More significantly, the Inspector General's report reveals that the records of millions of ordinary Americans are also vulnerable to privacy breaches. There are no checks in the system to even determine if the passport files of ordinary Americans are accessed. Although these passport files contain sensitive personal information, including name, date and place of birth, and Social Security numbers, the Inspector General's report found widespread control weaknesses at the State Department -- including a general lack of policies, procedures, guidance and training -- to prevent and detect the unauthorized access of Americans' passport files. According to the report, the Department's Passport Information Electronic Records System (PIERS) contains the passport records for approximately 127 million passport holders. As more Americans need a passport just to travel to visit family and friends in our neighboring countries, like Canada, due to the Western Hemisphere Travel Initiative, the number of passport files to protect grows.
The State Department could not readily identify the universe of government workers and contractors who have access to this information. The Inspector General estimates that this figure exceeds 20,000 government employees from various agencies and outside contractors. The tip of the iceberg in this report is the fact that passport information is shared with other agencies and we have no idea what procedures are followed to protect information once it leaves the State Department. The State Department Inspector General has referred this serious matter to the Justice Department, and I hope the Department's Criminal Division will investigate this thoroughly.
The lax data security at the State Department is not unique. A week does not go by without reports of personal data privacy breaches at government agencies and private businesses. Just recently, front page headlines have delivered news about the theft of sensitive medical information from the National Institutes of Health, and earlier reports of data breaches have involved virtually every department of our Federal Government. The Inspector General's report is just the latest example of why swift action is needed on the Leahy-Specter Personal Data Privacy and Security Act - a comprehensive privacy bill that would help to prevent data security breaches and provide further protections in the handling of American's private data by Federal agencies and government contractors. I hope that the Senate will promptly consider and pass this bill, so that we can help make a difference for all Americans.
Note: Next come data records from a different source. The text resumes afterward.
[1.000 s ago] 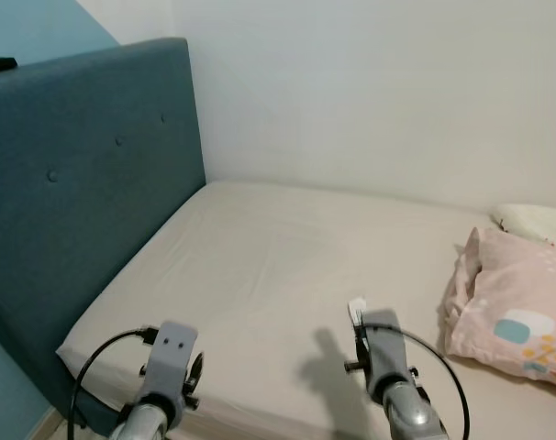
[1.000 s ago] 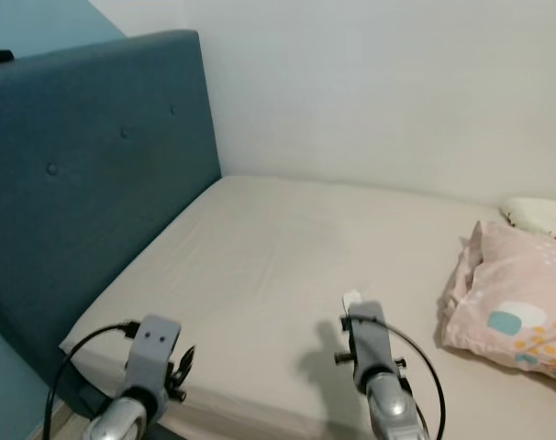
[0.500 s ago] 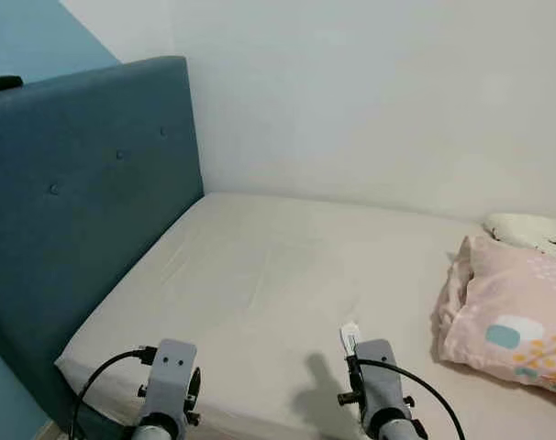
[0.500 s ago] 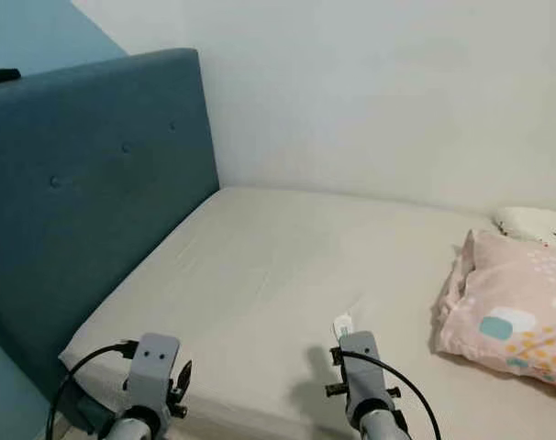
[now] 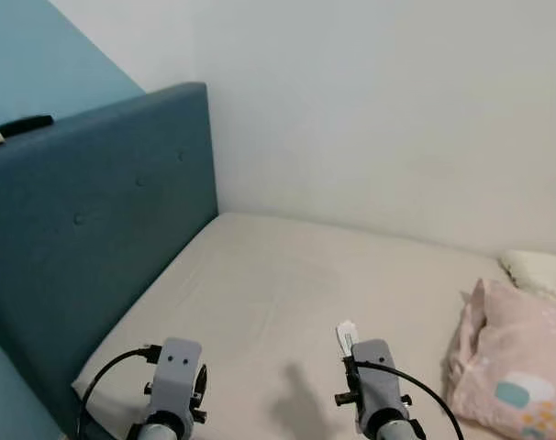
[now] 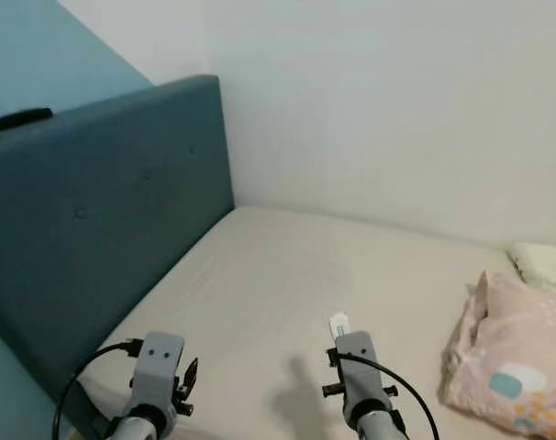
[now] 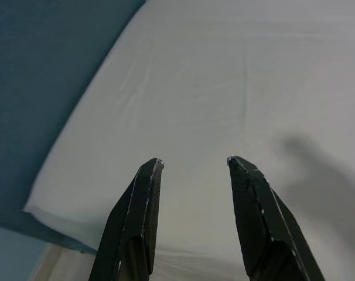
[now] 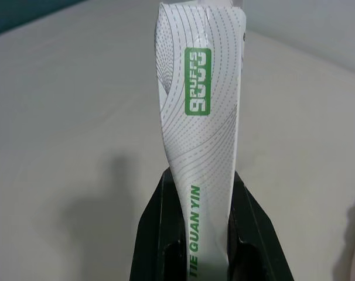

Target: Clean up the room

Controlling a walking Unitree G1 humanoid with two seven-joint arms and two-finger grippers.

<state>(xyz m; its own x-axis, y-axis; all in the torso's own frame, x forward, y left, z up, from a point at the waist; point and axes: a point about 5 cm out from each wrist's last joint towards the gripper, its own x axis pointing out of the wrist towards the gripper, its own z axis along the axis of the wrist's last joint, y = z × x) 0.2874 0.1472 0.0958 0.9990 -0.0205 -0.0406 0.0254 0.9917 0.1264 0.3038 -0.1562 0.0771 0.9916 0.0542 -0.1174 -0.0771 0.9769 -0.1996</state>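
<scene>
Beige sheeting covers the bed (image 5: 287, 293), the largest thing in view, its mattress running back to a white wall (image 5: 388, 110). Along the robot's left side of the bed stands a dark teal upholstered headboard (image 5: 85, 229) with button tufts, and a small dark object (image 5: 26, 125), too small to identify, rests on its top edge. Behind the headboard the wall is painted light blue (image 5: 39, 46).

At the right edge of the bed lies a pink pillow (image 5: 517, 367) printed with coloured shapes, and just behind it a cream pillow (image 5: 539, 270) peeks in.

Both silver arms reach forward low over the near edge of the mattress. The left gripper (image 7: 192, 164) hovers above the sheet near the mattress corner, its two black fingers (image 7: 136, 222) spread apart with bare sheet between them; it holds and touches nothing.

The right gripper (image 8: 201, 193) is closed tight on a white paper wrapper (image 8: 201, 117), a narrow packet with green printing and fine dotted lines. The wrapper stands up out of the pinch, clear of the sheet, its upper end folded over. In the head view it shows as a small white tab (image 5: 345, 335) sticking up from the right wrist, over the middle of the bed's near side, well apart from the pillows.
</scene>
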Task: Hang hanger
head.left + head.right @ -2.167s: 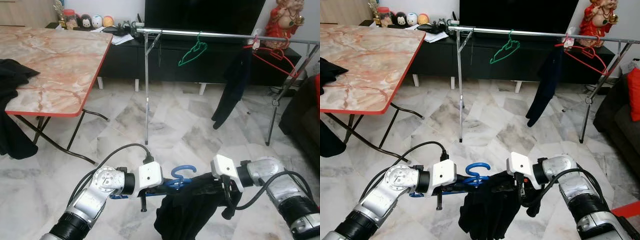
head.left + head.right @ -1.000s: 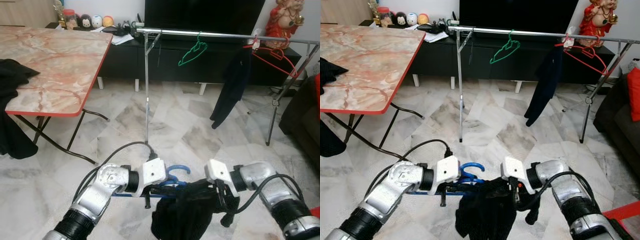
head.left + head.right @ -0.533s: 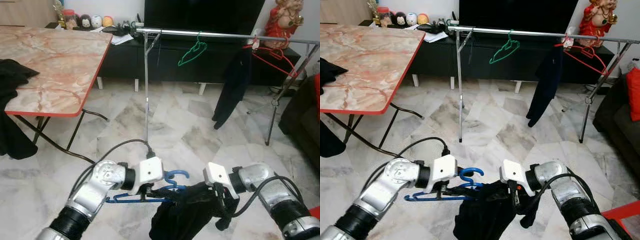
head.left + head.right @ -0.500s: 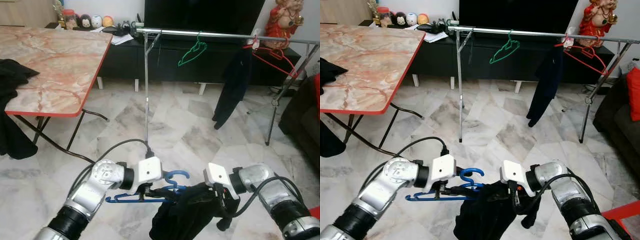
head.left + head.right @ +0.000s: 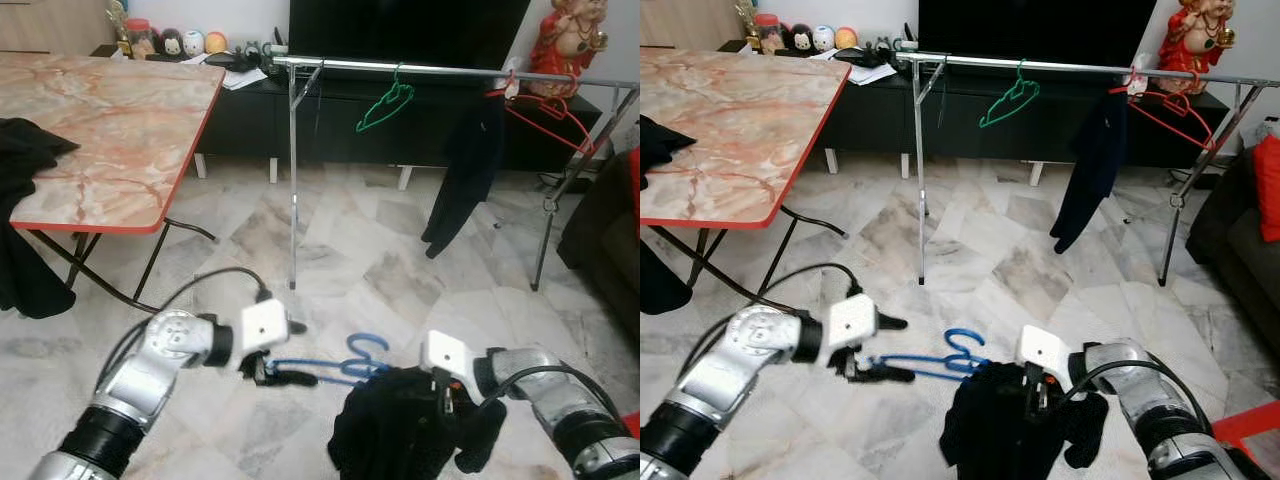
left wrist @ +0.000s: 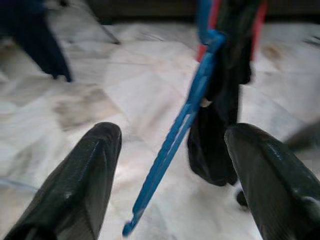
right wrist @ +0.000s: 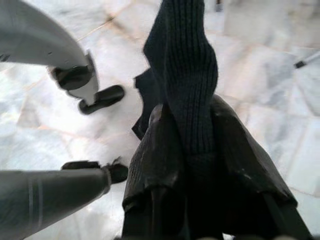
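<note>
Hanger (image 5: 325, 366), the blue one, now lies stretched out level between the two arms above the floor (image 5: 330, 250), where half a second ago it sat tucked close under the left wrist. The left gripper (image 6: 165, 150) has swung out to the left and let go: its jaws stand wide apart with the blue bar running loose between them, touching neither. So, by my reading, the hanger hangs only by the black garment (image 5: 1000, 425) bunched over its right end, and the right gripper (image 7: 192, 150) has its jaws clamped on that knit cloth. The rail (image 5: 450, 71) stands well apart behind, carrying a green hanger (image 5: 385, 104), a dark garment (image 5: 462, 170) and a red hanger (image 5: 545, 115). No containers hold anything here; the tabletop (image 5: 100, 120) at far left bears only black cloth (image 5: 25, 140).
</note>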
Data privacy and security at our federal agencies is a serious and growing problem that Congress must address. To do so, we must not only understand what went wrong at the State Department, but also look forward to how best to prevent these kinds of privacy violations in the future. I am pleased that the Department's Acting Inspector General and Assistant Inspector General for Audits are here to share their findings. We also have a distinguished panel of privacy experts to address this issue. I thank all of our witnesses for coming and I look forward to a productive discussion.